Another Day in the Death of America by Gary Younge

Another day

It took me a week to read this book. Brilliantly written, the stories Younge tells are so heartbreaking that I could only bear to read a chapter or two at a time. The premise is simple. Younge picked one day (Saturday 23 November 2013) and has reported on all the cases of young people shot dead in the US  he could find. This book focused on the lives of those boys and young men. Rather than becoming a lengthy lament on the lack of gun control in the US, the focus is on taking each victim individually and examining their separate circumstances. Younge writes in his introduction: ‘…it is not a book about gun control; it is a book made possible by the absence of gun control.’

Ten young lives are shared, aged from nine to nineteen, of different races, and all male. A few were gang related, several were shot by people they knew, either deliberately or accidentally. Most lived in neighbourhoods where gun crime was expected, but not all. As a person who has rarely even seen a gun, to read that in Chicago ‘it is estimated that between 20 per cent and 30 per cent of children in public schools have witnessed a shooting’ is shocking. It was interesting to read that although several of the deaths that occurred have been linked to gangs, either through the victim’s participation or via mistaken identity, none of them were known to own their own gun. Neither would having owned a gun have saved them. Two deaths were caused by friends who ‘borrowed’ a gun from a relative and accidentally discharged them.

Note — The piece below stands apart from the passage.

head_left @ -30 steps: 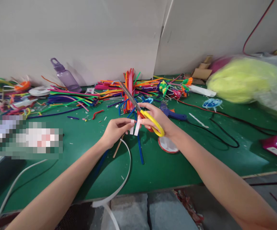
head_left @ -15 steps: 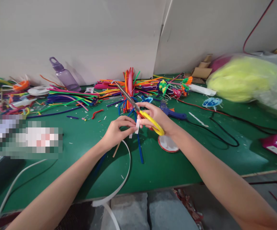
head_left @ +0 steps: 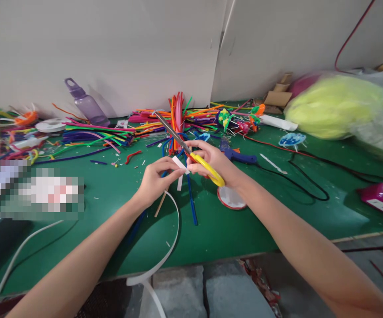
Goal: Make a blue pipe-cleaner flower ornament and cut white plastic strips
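Observation:
My left hand (head_left: pixel 153 181) pinches a short white strip (head_left: pixel 180 164) between thumb and fingers. A long white band (head_left: pixel 177 225) curves from below that hand down over the table's front edge. In my right hand (head_left: pixel 213 161) are scissors (head_left: pixel 208 168) with yellow handles, their blades pointing up and to the left. Its fingertips touch or nearly touch the right end of the short strip. Below the hands lie a blue pipe cleaner (head_left: pixel 192 203) and a thin wooden stick (head_left: pixel 159 206). A white disc with a red rim (head_left: pixel 231 198) sits under my right wrist.
Bundles of coloured pipe cleaners (head_left: pixel 176 112) lie along the wall, with a purple bottle (head_left: pixel 90 108) behind. A blue glue gun (head_left: pixel 242 157) and its black cord are right of my hands. A yellow-green bag (head_left: pixel 337 106) stands far right, beyond a magenta box (head_left: pixel 381 201).
The short white strip has turned from nearly upright to slanting down to the right. My right fingertips have shifted slightly, and the scissors stay in that hand.

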A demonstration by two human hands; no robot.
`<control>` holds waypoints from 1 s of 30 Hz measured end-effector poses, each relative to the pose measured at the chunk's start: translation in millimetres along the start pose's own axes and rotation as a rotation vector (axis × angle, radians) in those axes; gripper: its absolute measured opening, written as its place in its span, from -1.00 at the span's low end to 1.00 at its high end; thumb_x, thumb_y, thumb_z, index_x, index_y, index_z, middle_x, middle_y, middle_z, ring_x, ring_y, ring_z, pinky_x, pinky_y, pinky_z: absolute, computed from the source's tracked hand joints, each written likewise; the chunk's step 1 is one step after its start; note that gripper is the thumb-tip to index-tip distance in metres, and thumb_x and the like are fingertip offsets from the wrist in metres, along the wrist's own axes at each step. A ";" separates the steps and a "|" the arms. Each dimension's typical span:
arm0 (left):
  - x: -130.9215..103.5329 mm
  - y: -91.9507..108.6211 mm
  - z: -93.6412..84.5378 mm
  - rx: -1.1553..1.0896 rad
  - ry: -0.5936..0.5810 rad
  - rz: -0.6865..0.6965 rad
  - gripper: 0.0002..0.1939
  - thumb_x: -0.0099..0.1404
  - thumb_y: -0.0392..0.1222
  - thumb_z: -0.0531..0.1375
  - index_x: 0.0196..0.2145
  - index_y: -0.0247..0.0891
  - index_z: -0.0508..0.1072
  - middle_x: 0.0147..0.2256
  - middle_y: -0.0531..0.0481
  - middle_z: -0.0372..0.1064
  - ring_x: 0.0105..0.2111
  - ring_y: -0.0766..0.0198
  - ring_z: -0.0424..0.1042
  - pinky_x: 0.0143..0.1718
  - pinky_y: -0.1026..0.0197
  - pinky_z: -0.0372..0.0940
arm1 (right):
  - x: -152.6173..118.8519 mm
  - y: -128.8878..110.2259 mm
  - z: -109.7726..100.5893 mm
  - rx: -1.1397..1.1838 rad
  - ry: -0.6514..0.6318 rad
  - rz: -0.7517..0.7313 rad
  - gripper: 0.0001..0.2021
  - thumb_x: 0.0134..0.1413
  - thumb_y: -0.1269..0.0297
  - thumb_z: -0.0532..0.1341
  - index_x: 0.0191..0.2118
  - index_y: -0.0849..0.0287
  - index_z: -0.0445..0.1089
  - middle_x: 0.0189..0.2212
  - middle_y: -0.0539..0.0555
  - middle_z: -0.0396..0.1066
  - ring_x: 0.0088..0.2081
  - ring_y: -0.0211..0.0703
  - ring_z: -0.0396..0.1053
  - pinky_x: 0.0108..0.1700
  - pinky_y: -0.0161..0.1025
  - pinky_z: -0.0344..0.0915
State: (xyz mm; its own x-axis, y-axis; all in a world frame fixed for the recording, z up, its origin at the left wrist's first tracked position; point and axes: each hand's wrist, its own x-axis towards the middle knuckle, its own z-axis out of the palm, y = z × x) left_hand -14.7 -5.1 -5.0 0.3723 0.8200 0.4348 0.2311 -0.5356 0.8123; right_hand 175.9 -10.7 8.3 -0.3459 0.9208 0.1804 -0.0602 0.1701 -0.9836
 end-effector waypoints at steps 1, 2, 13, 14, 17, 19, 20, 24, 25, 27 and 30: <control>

Sandy Hook was supposed to be a watershed moment, the massacre that finally made the gun lobby relent and allow for some tighter legislation around gun control. It is referred to several times throughout the book because, where few of these boys’ deaths made the news, Sandy Hook was different because of the numbers and because of the victims’ ages (mostly only six or seven years old). Even then, with such media attention, the NRA were triumphant (Younge also flags up how they blocked the sale of smart guns – those that have locking mechanisms such as fingerprint ID to stop them from being fired by any other than the owner – by organising boycotts). The parents of these ten boys are resigned to the fact that little will change, and in fact had harboured worries that their children could be shot. I found the following paragraph shocking:

Herein lies one of the most tragic elements to emerge from my research: that every black parent of a teenage child I spoke to had factored in the possibility that this might happen to their kid. Indeed, most of them had channelled their parenting skills into trying to stop precisely that from happening. While others are exerting themselves to get their kids into a decent college, through their SATs, or to excel at sports or music, these parents (who love their offspring no less) are devoting their energies to keeping their kids alive long enough for them to transition either out of the neighbourhood, out of adolescence, or both. It dictates who they think their children should socialise with, where they can go, and when they have to be home. So when you ask them if they imagined that their sons’ lives could be so abruptly ended in this way, they give a knowing shrug. ‘You wouldn’t really be doing your job as a parent here if you didn’t think it could happen,’ one father in Newark, whose son was shot dead just a couple of hours later, told me.

While this is not an easy read because of the subject matter, it is an important insight into the faceless stats that we have become oblivious to. These were ten real boys with real families who grieve, and Younge has given them a face.